The dramatic drop came as private sector work started to mirror the downward trend of public sector spending and output for the three months fell to £24.4bn.
The Office for National Statistics said: “Over recent periods, public sector output has been decreasing while private sector output has remained relatively flat.
“However, the decrease in this quarter is more evenly spread, with falls in private housing output for both new work and repair and maintenance and also falls in new private commercial and industrial work.”
Over the year, the largest falls in new work were seen in public housing (25%), infrastructure (24.8%) and other public non-housing (21.2%).
Repair and maintenance output fell by 2.8% over the same period, with a drop of 8.5% in repair and maintenance for private housing and a fall of 3.9% for public housing.
This was slightly offset by non housing repair and maintenance, which grew by 0.8%.
The largest fall was in infrastructure (8.6%), while private commercial – the biggest sector – showed the smallest fall, decreasing by 0.6%.
Noble Francis, Construction Products Association Economics Director said: “Looking at these figures, it is very hard to find anything positive to say in any part of construction.
“Across the 12 different construction indices, only one, non housing repair and maintenance, shows any growth at all and that at just 0.8% year on year and 0.1% quarter on quarter.
“However, what is most concerning is that private sector activity has also fallen sharply, implying that not just activity but also confidence is sadly lacking.

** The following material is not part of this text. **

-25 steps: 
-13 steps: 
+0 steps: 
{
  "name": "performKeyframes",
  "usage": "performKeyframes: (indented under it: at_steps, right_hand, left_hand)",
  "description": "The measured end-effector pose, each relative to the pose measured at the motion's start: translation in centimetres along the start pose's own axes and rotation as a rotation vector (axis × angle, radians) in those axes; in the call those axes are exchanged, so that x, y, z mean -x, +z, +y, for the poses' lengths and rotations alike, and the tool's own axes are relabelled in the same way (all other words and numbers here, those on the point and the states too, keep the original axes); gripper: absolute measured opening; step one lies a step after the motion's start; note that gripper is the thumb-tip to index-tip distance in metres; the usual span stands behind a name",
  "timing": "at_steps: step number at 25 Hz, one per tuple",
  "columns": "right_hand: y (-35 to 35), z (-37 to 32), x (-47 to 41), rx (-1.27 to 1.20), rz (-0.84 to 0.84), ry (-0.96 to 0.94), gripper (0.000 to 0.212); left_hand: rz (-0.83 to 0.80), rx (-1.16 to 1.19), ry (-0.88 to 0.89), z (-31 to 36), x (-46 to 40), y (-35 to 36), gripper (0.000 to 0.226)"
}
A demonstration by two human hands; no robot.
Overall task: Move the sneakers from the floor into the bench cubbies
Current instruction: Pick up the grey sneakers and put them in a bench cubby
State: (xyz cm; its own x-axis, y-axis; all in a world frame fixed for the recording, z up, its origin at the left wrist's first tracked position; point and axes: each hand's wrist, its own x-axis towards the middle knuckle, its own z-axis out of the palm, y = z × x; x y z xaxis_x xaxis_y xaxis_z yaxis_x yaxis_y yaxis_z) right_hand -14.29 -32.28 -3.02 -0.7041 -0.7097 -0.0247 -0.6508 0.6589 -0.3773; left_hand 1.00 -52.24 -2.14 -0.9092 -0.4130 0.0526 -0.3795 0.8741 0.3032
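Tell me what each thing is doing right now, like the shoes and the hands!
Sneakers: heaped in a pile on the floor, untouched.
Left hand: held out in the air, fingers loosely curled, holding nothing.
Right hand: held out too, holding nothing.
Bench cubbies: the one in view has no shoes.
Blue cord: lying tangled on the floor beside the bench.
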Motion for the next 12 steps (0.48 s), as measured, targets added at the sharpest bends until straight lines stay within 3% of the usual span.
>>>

“This situation is rapidly becoming a crisis and at this rate I wouldn’t be surprised if manufacturers begin to shut down their operations and lay people off.
“There is an urgent need for government to address this situation by immediately embarking on a programme of repair and maintenance across all areas of the country, especially for housing and roads, clarifying the model by which private finance will be attracted to enable investment in major infrastructure projects and deciding government priorities for the amount of capital investment the country needs to stimulate growth.
“Without these measures recovery is unlikely to happen anytime soon.”
Steve McGuckin, managing director of the construction and programme management consultancy Turner & Townsend, said: “All the sunshine and Olympic feelgood factor in the world can’t hide the fact that these are black days for the construction sector.
“Stagnation has moved from the stuff of nightmares to the new norm.
“Despite Sir Mervyn King’s assertion this week that the economy is ‘slowly healing’ – construction is still walking wounded.
“Output in the last quarter tumbled to levels not seen since the depths of the 2009 recession. The big drop in infrastructure output is of particular concern for the economy as a whole.
“Many in the industry had hoped that if they could just limp through 2012, next year would be better. But with the sector continuing to contract, the optimists are being forced into a drastic rethink.
“The pressure is causing a schism between the sector’s limited number of big players who have a strong balance sheet and the capability to deliver the big projects, and the small and medium-sized firms who are being squeezed by ever-greater competition.
“As a result those in the middle ground are having to slash margins to negligible levels – and in the most extreme cases, some firms are pitching for work at below cost, simply to keep cash-flow coming in.
“Such desperate measures are clearly unsustainable, and the industry as a whole is having to adapt to a tough environment which is still showing scant signs of improving.”